5

Comment Stripper - new problem 242

 3 years ago
source link: https://www.codeabbey.com/index/forum_topic/86e730c6471b98d56327b8656d608828
Go to the source link to view the article. You can view the picture content, updated content and better typesetting reading experience. If the link is broken, please click the button below to view the snapshot at that time.
neoserver,ios ssh client

Comment Stripper - new problem 242

Back to General discussions forum

Rodion (admin)     2021-11-26 20:16:18

Hi! You are completely right, such case is not covered. But it is in problem statement:

Suppose that no other symbol except single or double quote, or backslash could follow escaping backslash

I.e. we do not try to cover full real python syntax - I suspect it is still possible with regexps, but they will look extremely horribly... Such problem should really be solved with state automat, rather than regexp (which, of course, contains state automat inside, but we have limited way of "programming" it)...

BTW curious to see that someone (you) decided to start with latest problems. Surely that's better, more diversity :)

HouseDwarf     2021-11-26 20:41:25

Ah, my mistake - I only skim read the problem statement and didn't notice that. I figured that the disclaimers would essentially mean you wouldn't do something tricky like:

print(r'\\'') # this is a bit evil

In the test cases :-).

The reason I decided to do some of the later problems is that I occasionally talk to someone else that uses the site regularly and they'll describe the problems they're doing. After that I sometimes get the desire to do the problem we were talking about

Rodion (admin)     2021-11-26 21:45:50

Feels like my long lost cousin ... :)

Ha-ha, that note is more puzzling rather than clarifying - either you met your cousin, or just think you met, or you think that person could be your cousin if you ever had one...
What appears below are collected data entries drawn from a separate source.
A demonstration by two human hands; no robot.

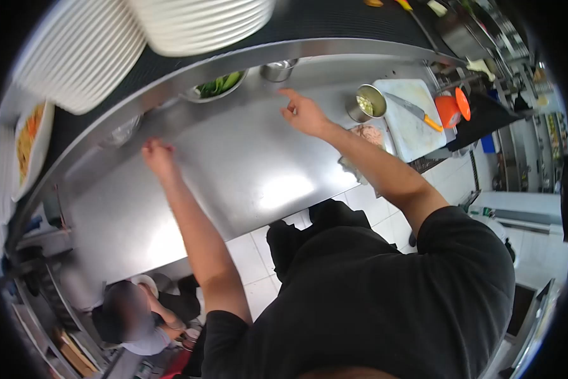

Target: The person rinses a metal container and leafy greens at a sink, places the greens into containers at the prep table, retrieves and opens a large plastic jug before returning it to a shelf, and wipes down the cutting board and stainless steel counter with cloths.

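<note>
Over the steel counter, my left hand is held out with its fingers bent and nothing visible in them; a clear container lies just beyond it. My right hand is empty, index finger pointing forward and the other fingers partly curled. Nearest to it stand a small metal bowl and a metal pot with pale chopped pieces. A bowl of green leaves sits between the two hands, at the back under the shelf.
At the right, a white cutting board bears a knife with an orange handle, beside an orange container. Stacked white plates and a dish of food stand on the upper shelf. Another person is at lower left.
</note>
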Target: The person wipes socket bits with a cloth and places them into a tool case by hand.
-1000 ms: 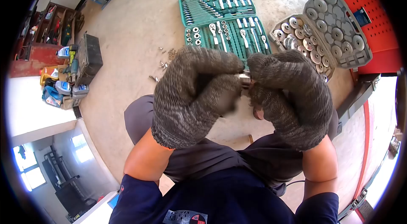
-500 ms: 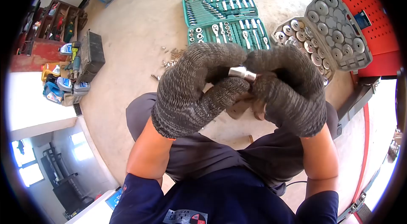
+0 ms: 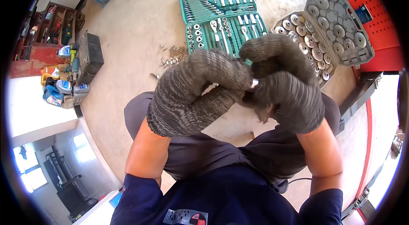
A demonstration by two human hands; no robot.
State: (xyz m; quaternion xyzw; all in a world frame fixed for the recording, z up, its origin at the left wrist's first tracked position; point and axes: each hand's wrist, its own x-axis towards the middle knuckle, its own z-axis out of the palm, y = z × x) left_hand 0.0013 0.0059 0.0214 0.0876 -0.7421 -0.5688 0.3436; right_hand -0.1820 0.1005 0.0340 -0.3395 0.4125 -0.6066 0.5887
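Note:
Both hands wear dark grey knitted gloves and meet above my knees. My left hand (image 3: 194, 95) is closed on a small shiny metal socket (image 3: 254, 83), most of which its fingers hide. Close against it, my right hand (image 3: 289, 82) has its fingers curled at the socket's other end; a bit of brown cloth or similar shows under its fingertips, too blurred to name. Just beyond the hands lies an open green tool case (image 3: 221, 16) with wrenches, ratchets and rows of sockets.
Loose small metal pieces (image 3: 170, 61) lie on the floor left of the case. An open grey case (image 3: 336, 29) of round metal discs stands at the right by a red panel (image 3: 379, 25). Bottles (image 3: 53, 95) and a black box (image 3: 90, 59) are at the left.
The socket, plainly visible between the hands half a second ago, is now mostly covered by fingers. My right hand has shifted slightly left and its upper fingers have lifted apart from the thumb.

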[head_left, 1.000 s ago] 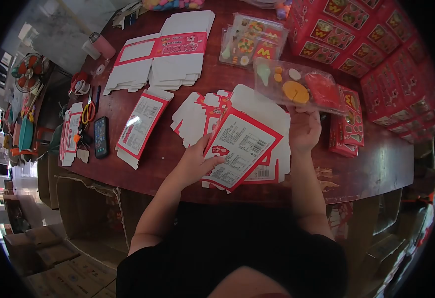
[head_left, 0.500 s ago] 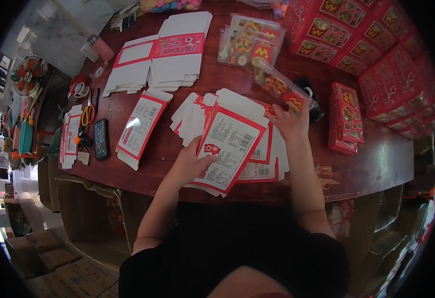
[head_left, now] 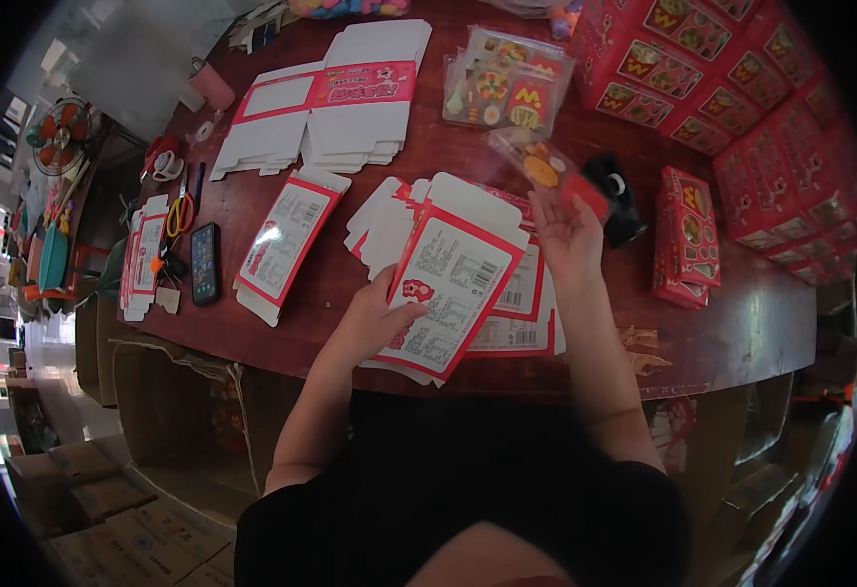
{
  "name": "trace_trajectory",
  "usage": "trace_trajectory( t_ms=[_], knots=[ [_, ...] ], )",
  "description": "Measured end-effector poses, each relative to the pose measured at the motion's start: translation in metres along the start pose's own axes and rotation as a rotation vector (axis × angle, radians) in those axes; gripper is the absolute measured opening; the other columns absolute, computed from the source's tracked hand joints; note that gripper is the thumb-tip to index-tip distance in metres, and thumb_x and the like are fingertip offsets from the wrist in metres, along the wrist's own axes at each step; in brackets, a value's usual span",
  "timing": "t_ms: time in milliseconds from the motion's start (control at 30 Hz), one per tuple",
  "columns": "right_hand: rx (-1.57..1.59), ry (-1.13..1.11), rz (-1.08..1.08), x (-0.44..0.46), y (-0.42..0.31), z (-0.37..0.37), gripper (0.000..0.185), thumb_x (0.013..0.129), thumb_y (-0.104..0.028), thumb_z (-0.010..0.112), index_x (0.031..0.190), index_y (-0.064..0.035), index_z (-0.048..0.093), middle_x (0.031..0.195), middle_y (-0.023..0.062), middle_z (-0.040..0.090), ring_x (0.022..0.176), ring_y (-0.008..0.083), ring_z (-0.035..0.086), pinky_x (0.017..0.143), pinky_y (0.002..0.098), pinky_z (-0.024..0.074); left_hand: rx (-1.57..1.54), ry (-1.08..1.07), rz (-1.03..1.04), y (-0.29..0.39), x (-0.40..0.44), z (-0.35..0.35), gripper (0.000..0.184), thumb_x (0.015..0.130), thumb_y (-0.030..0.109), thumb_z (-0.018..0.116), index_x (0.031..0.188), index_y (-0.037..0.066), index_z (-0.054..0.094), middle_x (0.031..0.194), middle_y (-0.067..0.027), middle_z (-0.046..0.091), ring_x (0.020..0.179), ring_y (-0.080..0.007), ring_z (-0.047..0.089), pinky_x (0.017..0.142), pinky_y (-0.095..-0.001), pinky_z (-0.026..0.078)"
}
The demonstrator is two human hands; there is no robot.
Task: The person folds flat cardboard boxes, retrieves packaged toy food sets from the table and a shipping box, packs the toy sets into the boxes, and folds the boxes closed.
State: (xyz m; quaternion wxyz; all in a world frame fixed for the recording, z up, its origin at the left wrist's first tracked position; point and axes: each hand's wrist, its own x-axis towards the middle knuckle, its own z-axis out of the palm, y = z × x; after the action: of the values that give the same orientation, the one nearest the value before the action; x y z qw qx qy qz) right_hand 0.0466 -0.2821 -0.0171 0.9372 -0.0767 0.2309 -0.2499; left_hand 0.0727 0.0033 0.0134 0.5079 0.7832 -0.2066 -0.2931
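Note:
My left hand [head_left: 375, 318] grips a red-bordered white carton [head_left: 458, 284], thumb lying across its printed face. The carton is tilted, one end flap pointing away from me. Beyond its far right corner, my right hand [head_left: 570, 235] is palm up, its fingers at the near end of a clear plastic pack [head_left: 541, 166]. Food-shaped pieces and a red part show in this pack, which is smeared by motion. Under and behind the held carton lie more flat cartons [head_left: 375, 220]. A black tape dispenser [head_left: 616, 201] stands just right of my right hand.
Further clear packs [head_left: 512, 83] lie at the back. Red boxes [head_left: 688, 235] sit at the right before a tall stack of boxes [head_left: 732, 78]. On the left are white cartons [head_left: 355, 103], a carton stack [head_left: 292, 245], a phone [head_left: 205, 264] and scissors [head_left: 180, 210].
The plastic pack and my right hand have shifted left, and the pack's far end has swung away from the tape dispenser. My left hand keeps the carton nearly still.

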Motion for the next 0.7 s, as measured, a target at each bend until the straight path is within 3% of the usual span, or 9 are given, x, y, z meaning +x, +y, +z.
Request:
trace_trajectory(
  t_ms=[67, 167, 300, 333, 400, 500, 600, 700],
  knots=[
    [-0.114, -0.045, -0.046, -0.021, 0.002, -0.002, 0.027, 0.087, -0.008, 0.051, 0.111, 0.0035, 0.049, 0.109, 0.017, 0.058, 0.103, 0.0305, 0.058, 0.098, 0.049, 0.0433, 0.02, 0.029, -0.035, -0.002, -0.005, -0.011, 0.056, 0.079, 0.011, 0.065, 0.126, -0.006, 0.038, 0.104, -0.0184, 0.061, 0.095, -0.0234, 0.061, 0.082, -0.0322, 0.048],
    [-0.374, -0.382, -0.194, -0.038, -0.017, -0.001, 0.026, 0.086, -0.007, 0.052, 0.11, 0.0023, 0.052, 0.106, 0.015, 0.059, 0.096, 0.0301, 0.061, 0.095, 0.0472, 0.0456, 0.003, 0.034, -0.047, -0.016, -0.009, -0.024, 0.057, 0.078, 0.011, 0.065, 0.126, -0.005, 0.039, 0.102, -0.0165, 0.062, 0.09, -0.0208, 0.062, 0.079, -0.031, 0.049],
    [-0.695, -0.416, -0.152, -0.05, -0.044, 0.025, 0.028, 0.08, 0.006, 0.056, 0.107, -0.0016, 0.057, 0.101, 0.0111, 0.063, 0.091, 0.0235, 0.063, 0.085, 0.0393, 0.0517, 0.012, -0.005, -0.013, -0.006, -0.013, -0.027, 0.058, 0.077, 0.011, 0.067, 0.126, -0.003, 0.04, 0.101, -0.0153, 0.063, 0.087, -0.0194, 0.062, 0.078, -0.0307, 0.049],
    [-0.851, -0.446, -0.033, -0.039, -0.054, 0.018, 0.037, 0.076, 0.011, 0.059, 0.11, -0.0029, 0.056, 0.103, 0.01, 0.062, 0.092, 0.0203, 0.062, 0.082, 0.0338, 0.0521, 0.026, -0.024, -0.016, -0.001, -0.014, -0.025, 0.058, 0.077, 0.012, 0.067, 0.127, -0.003, 0.04, 0.1, -0.015, 0.063, 0.086, -0.0188, 0.062, 0.076, -0.0303, 0.049],
    [-0.882, -0.484, -0.079, -0.035, -0.052, 0.009, 0.039, 0.074, 0.009, 0.062, 0.111, -0.0025, 0.056, 0.103, 0.0094, 0.062, 0.093, 0.0195, 0.062, 0.082, 0.0317, 0.0513, 0.052, -0.062, -0.016, 0.006, -0.015, -0.019, 0.058, 0.077, 0.012, 0.067, 0.127, -0.003, 0.041, 0.1, -0.0145, 0.063, 0.084, -0.0176, 0.062, 0.073, -0.0295, 0.05],
    [-0.921, -0.456, -0.1, -0.031, -0.055, 0.006, 0.043, 0.071, 0.008, 0.066, 0.112, -0.002, 0.055, 0.104, 0.0091, 0.062, 0.093, 0.019, 0.061, 0.082, 0.0306, 0.0502, 0.022, -0.008, 0.149, -0.01, -0.011, -0.009, 0.051, 0.081, 0.011, 0.063, 0.125, -0.003, 0.042, 0.097, -0.0138, 0.063, 0.077, -0.0154, 0.062, 0.065, -0.0273, 0.051],
    [-0.962, -0.453, -0.089, -0.028, -0.073, 0.011, 0.047, 0.069, 0.008, 0.069, 0.112, -0.0012, 0.055, 0.105, 0.0089, 0.062, 0.095, 0.0183, 0.06, 0.084, 0.0307, 0.0494, -0.057, 0.023, 0.065, -0.012, -0.012, -0.016, 0.044, 0.085, 0.011, 0.058, 0.124, -0.003, 0.044, 0.096, -0.0139, 0.062, 0.077, -0.0154, 0.062, 0.064, -0.0275, 0.051],
    [-1.111, -0.46, -0.127, -0.021, -0.078, 0.013, 0.049, 0.068, 0.008, 0.069, 0.114, -0.0005, 0.054, 0.105, 0.0086, 0.062, 0.097, 0.0172, 0.059, 0.085, 0.0298, 0.0481, -0.029, -0.024, 0.017, -0.009, -0.013, -0.021, 0.04, 0.087, 0.013, 0.055, 0.123, -0.003, 0.045, 0.098, -0.0153, 0.062, 0.086, -0.0186, 0.062, 0.072, -0.0299, 0.05]
  ],
)
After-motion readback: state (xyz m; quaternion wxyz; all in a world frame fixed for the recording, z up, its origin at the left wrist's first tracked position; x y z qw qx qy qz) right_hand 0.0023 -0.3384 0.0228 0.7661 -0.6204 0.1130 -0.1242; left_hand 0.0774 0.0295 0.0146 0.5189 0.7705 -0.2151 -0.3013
But probably this wasn't meant to be clarifying at all!

As a side note I dare say I expected this problem to be very simple, and solution by HouseDwarf is even simpler than mine - but after it hanged here for a few days before first solutions, I start suspecting I misjudged it a bit...

print(r'\\'') # this is a bit evil

Honestly, I'm looser in Python so this made me go-and-check - this isn't syntactically correct at all, right?

HouseDwarf     2021-11-26 21:58:22

Ah, just ran that in the interpreter and that is indeed not correct. I misunderstood the semantics of raw strings. It looks like they probably mean "accept a normal string literal but don't convert any of the escapes when converting it to its value". I thought they would have different definitions for what follows the backslash than normal string literals. I found it surprising, for instance, that:

print(r'\'')   # is fine - prints: \'
print(r'\\'')  # is not fine
print(r'\\\'') # is fine - prints: \\\'

In which case if the actual meaning of raw string is to process a normal string literal but don't process the escapes when converting it to its value then I can't think of much more tricky stuff that you can do... The only other trick I can think of is:

print(''' this's evil ''')

Which would break solutions naive to triple quotes...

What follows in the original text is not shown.